国税庁が先般公表した令和7年度税制改正に係る改正法人税基本通達等において、フリーレント期間が定められた契約に係る借手の法人税処理に関する取扱いが新設されました。フリーレントとは、事業者が店舗やオフィスを借りる際、契約開始から3カ月は家賃が無料など、入居後の一定期間の家賃が無料になる契約形態のことを言います。
フリーレント期間の家賃に関する借手の会計処理には、以下の2通りの方法が考えられます。
①仕訳なし方式
フリーレント期間は「仕訳なし」、実際支払時に支払額で会計処理を行う方法。
非上場の会社はこの方法で処理されていると思います。
②期間按分方式
フリーレント期間を含めた契約期間全体の賃料総額を算出し、その総額を契約期間で均等に按分して、各月で費用計上する方法。
上場企業では、この方法が一般的です。
②の期間按分方式の場合、フリーレント期間にも家賃を未払計上することとなりますが、②の方法による損金算入を否認する裁決が下された事例(平成30年6月15日裁決)があり、フリーレント期間に計上した未払家賃については、一般的には税務上損金算入できないものとして扱われてきた経緯があります。
しかし、今回新設された基本通達によれば、フリーレント期間の家賃について②の方法で経理処理した場合、費用処理した金額の損金算入が原則認められることとなります。この取扱いは上場企業に適用される新リース会計基準を踏まえて新設されたものですが、当該基準を適用しない中小企業等であっても②の方法による未払家賃の損金算入が認められます。もちろん①の方法を今後も引き続き採用することも可能ですが、②の方法によった場合の方が損金化が早まり税金面でも有利となりますので検討の余地はあろうかと思います。

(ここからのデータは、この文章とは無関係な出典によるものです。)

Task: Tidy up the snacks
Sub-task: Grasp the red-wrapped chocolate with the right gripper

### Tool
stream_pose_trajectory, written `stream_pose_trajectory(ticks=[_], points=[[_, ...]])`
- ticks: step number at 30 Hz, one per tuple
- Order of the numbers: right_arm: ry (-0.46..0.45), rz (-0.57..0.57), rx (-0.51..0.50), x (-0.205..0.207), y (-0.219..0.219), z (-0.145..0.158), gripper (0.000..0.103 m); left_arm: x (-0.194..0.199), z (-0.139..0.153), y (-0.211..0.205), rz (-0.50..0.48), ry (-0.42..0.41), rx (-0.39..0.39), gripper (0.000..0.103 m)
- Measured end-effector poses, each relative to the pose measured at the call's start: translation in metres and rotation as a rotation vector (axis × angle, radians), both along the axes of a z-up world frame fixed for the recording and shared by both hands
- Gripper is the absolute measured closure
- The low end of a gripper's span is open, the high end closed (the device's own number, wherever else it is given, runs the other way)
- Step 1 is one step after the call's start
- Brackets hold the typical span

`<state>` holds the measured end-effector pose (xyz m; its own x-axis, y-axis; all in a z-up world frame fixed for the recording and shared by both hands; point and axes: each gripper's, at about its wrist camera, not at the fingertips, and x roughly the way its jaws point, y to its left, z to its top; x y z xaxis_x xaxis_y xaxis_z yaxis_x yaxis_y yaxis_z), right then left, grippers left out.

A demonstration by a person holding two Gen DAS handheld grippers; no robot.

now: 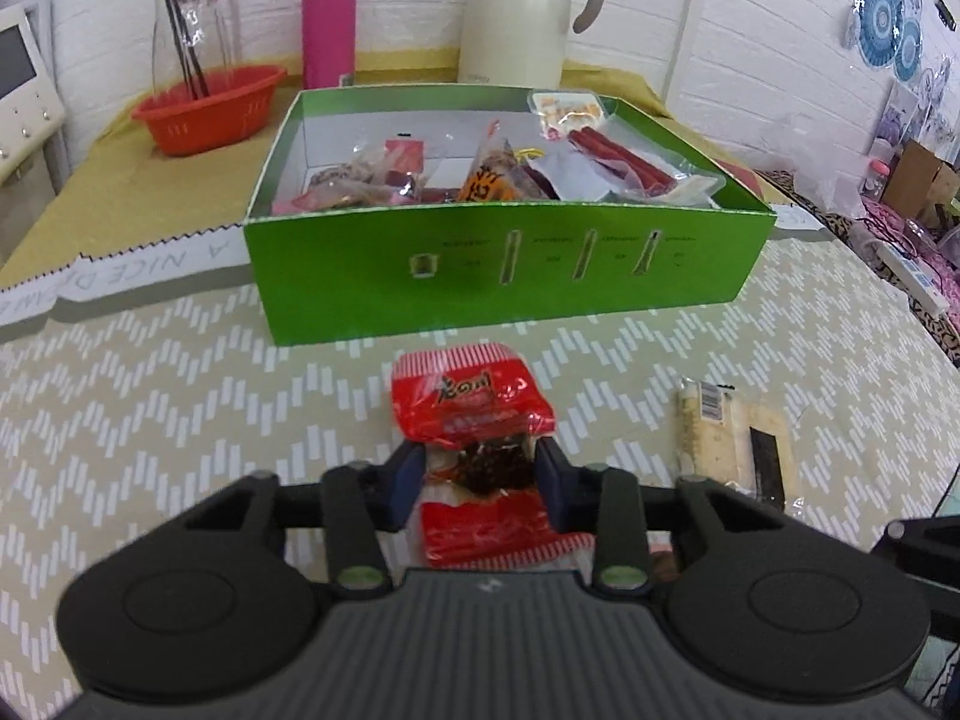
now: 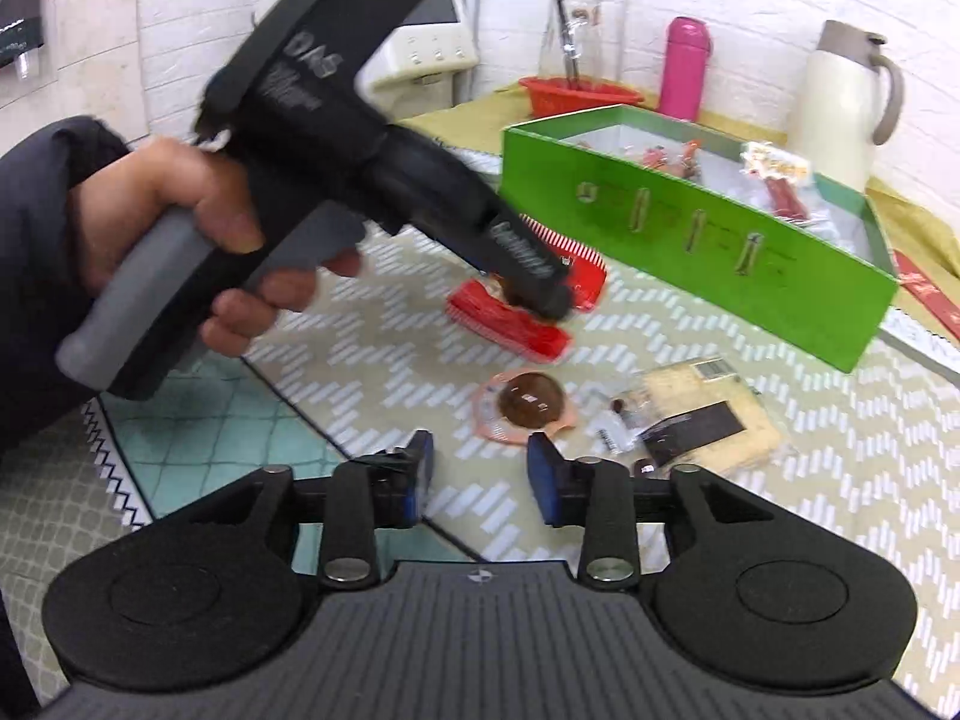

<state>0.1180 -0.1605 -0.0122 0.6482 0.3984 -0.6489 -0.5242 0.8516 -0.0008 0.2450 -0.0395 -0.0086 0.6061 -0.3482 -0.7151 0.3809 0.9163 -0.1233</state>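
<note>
A red snack packet (image 1: pixel 474 408) lies on the patterned mat in front of the green box (image 1: pixel 504 276). My left gripper (image 1: pixel 480 465) is shut on its dark middle, and the blue pads (image 1: pixel 408 474) pinch the wrapper from both sides. In the right wrist view, a person's hand holds that left gripper (image 2: pixel 540 294) down on the red packet (image 2: pixel 522 324). My right gripper (image 2: pixel 480 474) is open with nothing between its fingers. Just beyond it lies a round brown snack in a pink wrapper (image 2: pixel 531 402). The green box (image 2: pixel 690 240) holds several snack packets.
A beige packet with a black label (image 1: pixel 732 438) (image 2: pixel 702 414) lies right of the red one. Behind the box stand a red basket (image 1: pixel 210 105), a glass jug (image 1: pixel 189 24), a pink flask (image 1: pixel 329 18) and a cream thermos jug (image 1: pixel 522 12). The mat's edge (image 2: pixel 336 414) runs near my right gripper.
</note>
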Motion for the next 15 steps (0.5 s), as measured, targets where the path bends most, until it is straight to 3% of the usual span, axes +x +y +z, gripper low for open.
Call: stream_pose_trajectory(ticks=[3,4,5,7,8,10,11,12,13,15], points=[[-0.033,-0.025,0.023,0.002,-0.002,0.002,0.029,-0.004,0.0,0.009,-0.001,0.018,-0.032,0.069],[-0.037,-0.036,0.025,0.004,-0.002,0.002,0.015,-0.005,0.001,0.011,-0.007,0.025,-0.04,0.069],[-0.036,-0.048,0.021,0.006,-0.001,0.001,0.007,-0.006,0.001,0.013,-0.015,0.033,-0.049,0.07],[-0.022,-0.057,0.015,0.012,0.001,-0.003,0.008,-0.006,0.002,0.012,-0.024,0.054,-0.073,0.067],[-0.008,-0.055,0.019,0.016,0.004,-0.005,0.008,-0.005,0.002,0.011,-0.021,0.059,-0.082,0.058],[-0.001,-0.06,0.023,0.021,0.008,-0.008,0.008,-0.005,0.001,0.005,-0.029,0.044,-0.061,0.061],[-0.017,-0.066,0.024,0.022,0.01,-0.009,0.008,-0.007,0.001,0.001,-0.033,0.027,-0.033,0.071],[-0.028,-0.071,0.034,0.021,0.01,-0.01,0.011,-0.008,0.0,0.0,-0.041,0.019,-0.017,0.071],[-0.033,-0.083,0.043,0.022,0.009,-0.01,0.028,-0.009,0.001,0.0,-0.043,0.02,-0.02,0.071],[-0.029,-0.111,0.044,0.022,0.007,-0.008,0.034,-0.011,0.001,0.006,-0.037,0.033,-0.045,0.072]])
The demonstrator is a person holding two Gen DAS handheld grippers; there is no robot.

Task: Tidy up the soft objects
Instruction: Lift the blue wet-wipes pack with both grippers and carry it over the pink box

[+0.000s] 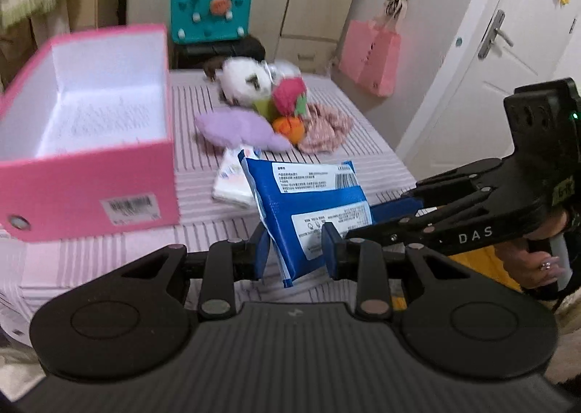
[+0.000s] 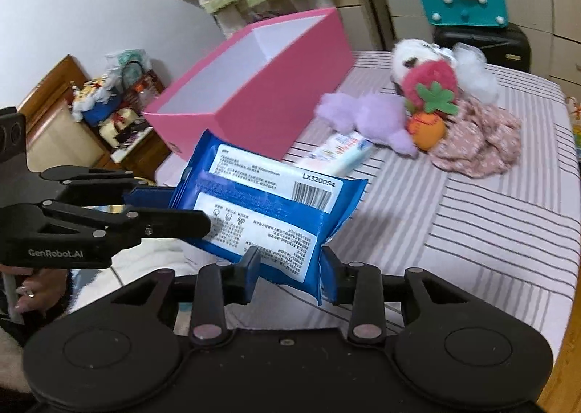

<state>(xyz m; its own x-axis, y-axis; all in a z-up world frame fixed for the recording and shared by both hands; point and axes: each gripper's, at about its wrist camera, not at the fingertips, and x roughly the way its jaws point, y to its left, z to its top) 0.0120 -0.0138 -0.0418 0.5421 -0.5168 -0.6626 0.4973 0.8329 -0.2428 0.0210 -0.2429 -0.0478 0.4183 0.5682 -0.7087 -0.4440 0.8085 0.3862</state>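
Observation:
A blue wet-wipe pack (image 1: 308,202) (image 2: 268,206) hangs in the air over the striped bed, held by both grippers. My left gripper (image 1: 296,249) is shut on its lower end; it shows from the side in the right wrist view (image 2: 189,209). My right gripper (image 2: 290,268) is shut on the pack's other end; it shows at the right in the left wrist view (image 1: 406,206). An open pink box (image 1: 87,144) (image 2: 254,86) stands on the bed to the left. A pile of soft toys lies beyond: a purple plush (image 1: 239,130) (image 2: 366,115), a strawberry (image 2: 432,86), an orange ball (image 1: 288,128) (image 2: 426,130), a white plush (image 1: 247,81).
A small white tissue pack (image 1: 232,180) (image 2: 337,153) lies on the bed (image 2: 472,217) beside the box. A pink patterned cloth (image 2: 479,148) lies right of the toys. A teal bag (image 1: 210,10) on a black case stands behind the bed. A door (image 1: 508,50) is on the right.

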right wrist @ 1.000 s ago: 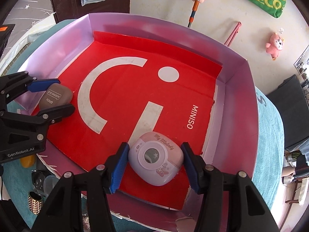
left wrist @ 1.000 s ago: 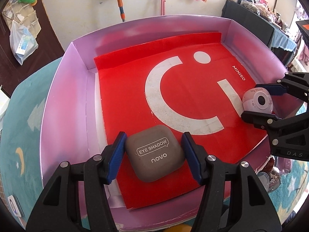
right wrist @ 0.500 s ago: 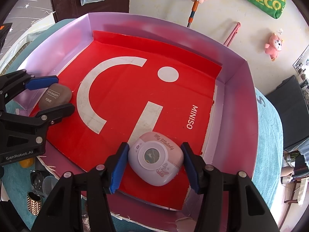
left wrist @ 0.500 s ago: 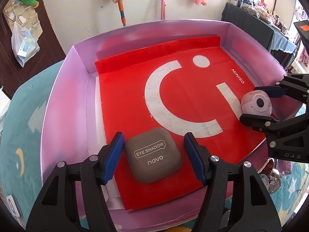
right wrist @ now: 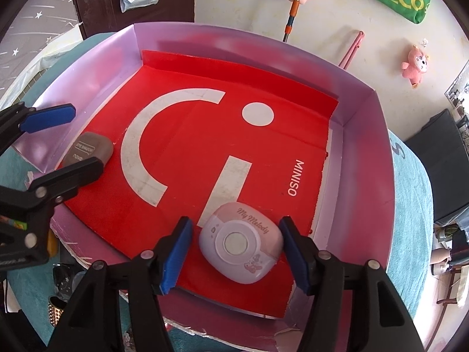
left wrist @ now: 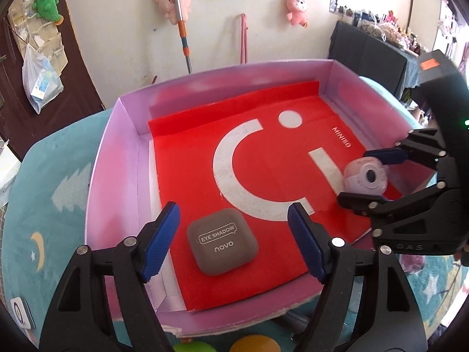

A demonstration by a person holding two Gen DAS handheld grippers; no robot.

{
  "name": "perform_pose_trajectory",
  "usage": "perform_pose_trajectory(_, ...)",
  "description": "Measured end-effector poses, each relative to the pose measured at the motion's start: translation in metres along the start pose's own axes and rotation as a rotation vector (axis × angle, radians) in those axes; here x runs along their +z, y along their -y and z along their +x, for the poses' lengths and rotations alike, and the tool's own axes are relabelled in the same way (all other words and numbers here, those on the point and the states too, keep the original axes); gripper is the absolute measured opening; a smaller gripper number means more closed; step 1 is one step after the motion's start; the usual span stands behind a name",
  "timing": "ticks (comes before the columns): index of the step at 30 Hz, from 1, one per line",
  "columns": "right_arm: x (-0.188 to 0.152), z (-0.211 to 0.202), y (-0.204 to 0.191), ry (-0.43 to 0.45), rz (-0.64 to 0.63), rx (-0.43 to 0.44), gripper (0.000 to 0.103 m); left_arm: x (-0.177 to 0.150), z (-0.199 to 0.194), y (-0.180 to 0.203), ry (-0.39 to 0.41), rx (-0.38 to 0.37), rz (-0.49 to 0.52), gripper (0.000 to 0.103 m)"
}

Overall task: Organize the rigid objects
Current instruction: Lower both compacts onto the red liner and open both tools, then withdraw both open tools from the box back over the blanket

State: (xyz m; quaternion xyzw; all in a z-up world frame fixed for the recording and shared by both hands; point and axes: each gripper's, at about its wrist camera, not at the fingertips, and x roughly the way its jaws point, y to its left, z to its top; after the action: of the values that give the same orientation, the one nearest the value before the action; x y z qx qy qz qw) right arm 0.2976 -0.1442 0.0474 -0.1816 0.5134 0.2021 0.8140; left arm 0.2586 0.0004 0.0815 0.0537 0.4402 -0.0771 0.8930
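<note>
A grey "EYE SHADOW" case (left wrist: 222, 240) lies flat on the red liner of a purple box (left wrist: 117, 176), near its front left corner. My left gripper (left wrist: 233, 214) straddles it, open, with a clear gap at each pad. A pink "My Melody" case (right wrist: 243, 243) lies at the box's (right wrist: 366, 161) front right. My right gripper (right wrist: 234, 223) stands open around it, the right pad close to its side. Across the box, each view shows the other gripper: the right gripper (left wrist: 363, 177) around the pink case (left wrist: 365, 176), the left gripper (right wrist: 83, 140) around the grey case (right wrist: 89, 149).
The box sits on a teal cloth with tree and moon prints (left wrist: 52, 205). A yellow thing (left wrist: 255, 343) and a gold studded item (right wrist: 57, 308) lie below its front edge. A mop pole (left wrist: 181, 29) and plush toys hang on the far wall.
The left gripper's fingers have spread from the grey case's sides and pulled back a little. The right gripper has widened slightly. Both cases stay on the liner.
</note>
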Motion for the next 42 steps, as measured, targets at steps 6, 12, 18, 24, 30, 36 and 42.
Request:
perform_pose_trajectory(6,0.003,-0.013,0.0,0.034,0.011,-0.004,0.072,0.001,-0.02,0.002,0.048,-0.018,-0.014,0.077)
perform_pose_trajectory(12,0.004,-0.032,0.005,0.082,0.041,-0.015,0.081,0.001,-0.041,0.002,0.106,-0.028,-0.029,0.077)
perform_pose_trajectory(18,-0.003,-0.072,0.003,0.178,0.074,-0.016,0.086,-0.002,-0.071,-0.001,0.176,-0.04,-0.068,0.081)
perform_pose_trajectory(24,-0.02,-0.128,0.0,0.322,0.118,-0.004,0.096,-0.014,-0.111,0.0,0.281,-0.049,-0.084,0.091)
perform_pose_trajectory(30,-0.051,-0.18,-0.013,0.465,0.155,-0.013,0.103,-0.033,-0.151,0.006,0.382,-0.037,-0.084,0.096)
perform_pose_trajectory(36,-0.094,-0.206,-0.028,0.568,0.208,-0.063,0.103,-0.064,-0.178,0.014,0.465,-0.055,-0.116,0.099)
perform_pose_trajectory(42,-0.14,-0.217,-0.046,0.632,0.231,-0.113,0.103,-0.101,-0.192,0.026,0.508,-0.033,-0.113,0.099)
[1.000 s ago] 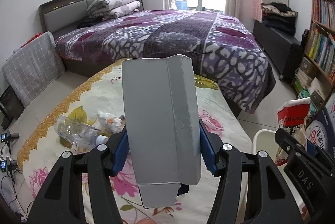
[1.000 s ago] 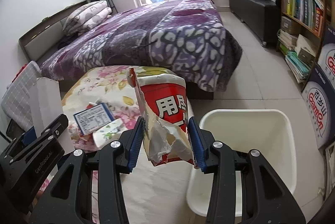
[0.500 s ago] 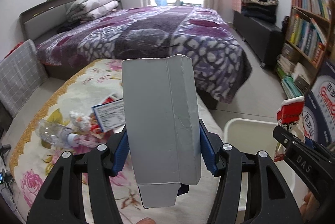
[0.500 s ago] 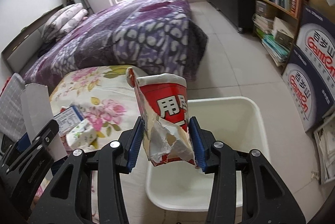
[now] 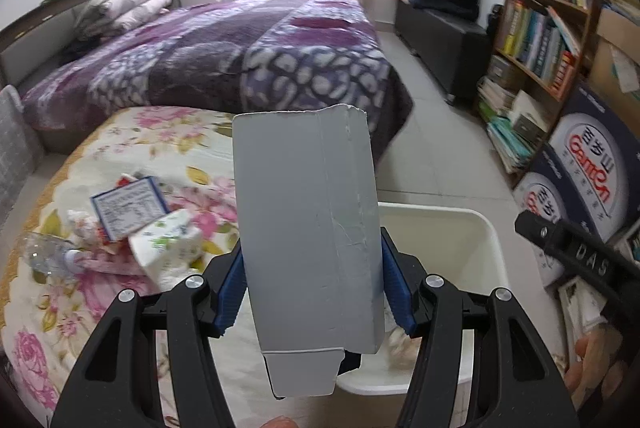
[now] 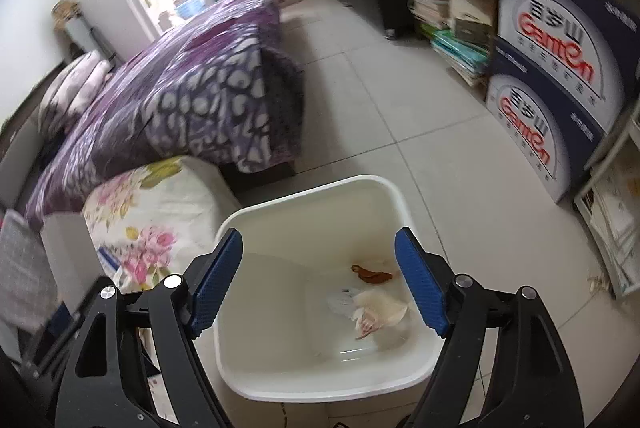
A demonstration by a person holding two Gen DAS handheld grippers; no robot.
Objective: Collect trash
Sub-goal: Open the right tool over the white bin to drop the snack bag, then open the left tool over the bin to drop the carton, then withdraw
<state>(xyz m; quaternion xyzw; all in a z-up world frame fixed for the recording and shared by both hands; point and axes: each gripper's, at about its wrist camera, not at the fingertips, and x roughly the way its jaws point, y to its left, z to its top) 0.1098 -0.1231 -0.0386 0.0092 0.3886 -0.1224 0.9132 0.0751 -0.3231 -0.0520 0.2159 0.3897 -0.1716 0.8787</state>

ただし、Ⓐフリーレントに相当する金額が契約に占める割合が大きすぎる場合やⒷ1事業年度のうちフリーレント期間が長すぎる場合には、課税上弊害があるものとして②の方法による損金算入が認められないケースもありますのでご留意ください。なお、こちらの取扱いは、令和7年4月1日以後に開始する事業年度分の法人税より適用されます。